The Turner Prize - Bastion of Maleness

The Turner Prize is given out annually to a British visual artist under the age of 50. It is a Very Big Deal in that country and raises a fair amount of controversy. One of the issues is whether the prize is dominated by men.

I am by no means a "feminist." Nor do I subscribe to the automatic assumption that men do terrible things to women while women are blameless and never injure men. At the same time, I'd prefer to examine a charge before I react. So I went to look at the list of Turner winners over the years.

That list is, to my eye, overwhelmingly male. I'm not suggesting at all that there must be awards ruled by gender parity. But you have to wonder the state of the judges and the decision process. Since the award started in 1984, with no prize given in 1990, there have been three women who won, versus 21 men. I would be suspicious of a perfect 50-50 split, but seven to one? Are male artists really that much better than female? Not from what I've seen in photography, painting, sculpture, video, and other art forms.

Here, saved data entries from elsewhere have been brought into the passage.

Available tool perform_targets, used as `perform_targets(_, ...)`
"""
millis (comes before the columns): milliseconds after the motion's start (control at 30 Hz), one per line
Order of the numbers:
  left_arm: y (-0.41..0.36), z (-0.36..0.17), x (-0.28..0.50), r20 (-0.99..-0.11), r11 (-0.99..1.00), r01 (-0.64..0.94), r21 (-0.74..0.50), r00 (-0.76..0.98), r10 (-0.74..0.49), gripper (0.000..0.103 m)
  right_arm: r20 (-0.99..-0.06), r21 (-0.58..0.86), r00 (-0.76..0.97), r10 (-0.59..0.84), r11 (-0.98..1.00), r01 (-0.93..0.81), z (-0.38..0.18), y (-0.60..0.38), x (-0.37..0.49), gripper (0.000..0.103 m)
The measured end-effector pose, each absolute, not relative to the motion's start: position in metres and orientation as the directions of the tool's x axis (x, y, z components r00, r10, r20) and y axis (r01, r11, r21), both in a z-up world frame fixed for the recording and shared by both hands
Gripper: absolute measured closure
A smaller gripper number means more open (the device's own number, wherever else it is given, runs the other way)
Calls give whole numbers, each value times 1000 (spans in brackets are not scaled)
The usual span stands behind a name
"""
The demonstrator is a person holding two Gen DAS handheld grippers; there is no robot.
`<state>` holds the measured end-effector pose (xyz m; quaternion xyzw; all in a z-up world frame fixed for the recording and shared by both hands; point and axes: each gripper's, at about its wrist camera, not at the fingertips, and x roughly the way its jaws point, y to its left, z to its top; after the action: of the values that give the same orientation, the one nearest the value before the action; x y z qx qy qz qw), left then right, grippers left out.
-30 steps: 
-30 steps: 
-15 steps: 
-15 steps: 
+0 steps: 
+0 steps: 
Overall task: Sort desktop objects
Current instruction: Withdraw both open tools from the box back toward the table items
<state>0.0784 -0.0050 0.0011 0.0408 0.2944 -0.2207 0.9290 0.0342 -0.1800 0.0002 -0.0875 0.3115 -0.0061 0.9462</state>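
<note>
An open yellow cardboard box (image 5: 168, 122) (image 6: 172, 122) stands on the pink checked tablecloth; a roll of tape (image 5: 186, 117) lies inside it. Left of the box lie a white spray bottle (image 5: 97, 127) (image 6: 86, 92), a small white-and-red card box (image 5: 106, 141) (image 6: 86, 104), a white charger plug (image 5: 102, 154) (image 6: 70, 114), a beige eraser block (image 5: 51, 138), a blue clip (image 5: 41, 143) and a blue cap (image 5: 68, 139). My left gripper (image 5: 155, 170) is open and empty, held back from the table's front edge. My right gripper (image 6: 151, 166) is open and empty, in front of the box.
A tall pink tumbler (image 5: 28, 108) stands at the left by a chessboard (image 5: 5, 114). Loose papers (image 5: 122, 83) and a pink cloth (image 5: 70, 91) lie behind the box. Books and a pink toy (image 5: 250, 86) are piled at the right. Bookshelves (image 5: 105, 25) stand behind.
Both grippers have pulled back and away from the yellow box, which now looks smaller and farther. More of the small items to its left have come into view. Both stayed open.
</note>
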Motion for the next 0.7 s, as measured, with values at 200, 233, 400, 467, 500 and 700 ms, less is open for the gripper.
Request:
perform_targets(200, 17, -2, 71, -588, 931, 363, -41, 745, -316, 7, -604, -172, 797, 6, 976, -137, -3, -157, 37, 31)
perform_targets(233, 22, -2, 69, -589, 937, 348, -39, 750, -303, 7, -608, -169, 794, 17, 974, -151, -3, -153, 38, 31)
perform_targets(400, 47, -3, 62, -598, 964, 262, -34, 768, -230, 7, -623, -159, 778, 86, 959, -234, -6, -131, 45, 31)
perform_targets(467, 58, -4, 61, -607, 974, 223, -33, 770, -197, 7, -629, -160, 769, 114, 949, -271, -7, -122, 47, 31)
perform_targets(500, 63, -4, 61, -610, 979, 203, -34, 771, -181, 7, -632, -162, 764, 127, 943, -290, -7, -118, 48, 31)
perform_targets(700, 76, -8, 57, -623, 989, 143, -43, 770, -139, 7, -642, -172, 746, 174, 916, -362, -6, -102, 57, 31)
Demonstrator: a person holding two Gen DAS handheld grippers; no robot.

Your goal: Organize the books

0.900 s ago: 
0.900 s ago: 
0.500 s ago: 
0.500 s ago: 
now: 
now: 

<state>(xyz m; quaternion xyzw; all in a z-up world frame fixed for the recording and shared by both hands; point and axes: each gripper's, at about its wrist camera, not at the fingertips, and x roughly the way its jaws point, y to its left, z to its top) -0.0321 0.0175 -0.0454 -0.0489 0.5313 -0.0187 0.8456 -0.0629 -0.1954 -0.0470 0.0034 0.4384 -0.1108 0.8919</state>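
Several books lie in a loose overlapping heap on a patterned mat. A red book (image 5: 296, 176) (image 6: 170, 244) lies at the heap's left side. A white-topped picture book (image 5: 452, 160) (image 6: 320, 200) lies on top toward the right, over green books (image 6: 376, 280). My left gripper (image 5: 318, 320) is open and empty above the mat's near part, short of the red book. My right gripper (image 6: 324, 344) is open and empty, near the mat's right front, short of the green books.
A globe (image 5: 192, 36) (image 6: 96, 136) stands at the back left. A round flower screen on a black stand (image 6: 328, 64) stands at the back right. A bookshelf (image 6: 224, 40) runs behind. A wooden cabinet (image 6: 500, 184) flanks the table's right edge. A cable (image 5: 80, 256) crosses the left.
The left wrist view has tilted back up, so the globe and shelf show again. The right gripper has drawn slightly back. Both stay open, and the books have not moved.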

There have also been only three years in which the majority of judges were women (though not the same three years as when womeen won). I know that critics, curators, and academics are supposed to be above gender bias, but I think it becomes something that is culturally and even biologically hard-wired. For example, I'm a writer, and I enjoy the work of many writers. But I probably have a closer affinity in general to the work of male writers because they have a tone and approach closer to my own inclinations. I suspect the same might be true in any craft. (Consider your own social circle and how men and women often divide on gender lines over some types of popular entertainment.) If the committee stays generally dominated by male sensibilities, then I wouldn't be surprised if the prize continued to be awarded more often to men. That is wrong and also foolish.

To be fair, I understand that putting together a panel of experts can be difficult. I once moderated a panel on narrative non-fiction at a writing conference and was accused of gender bias because all of the panelists were men. As it happened, I asked a number of leading publications if they could send a representative, and those happened to be the people available. But when that happens 70 percent of the time, you must wonder whether it continues to be accident.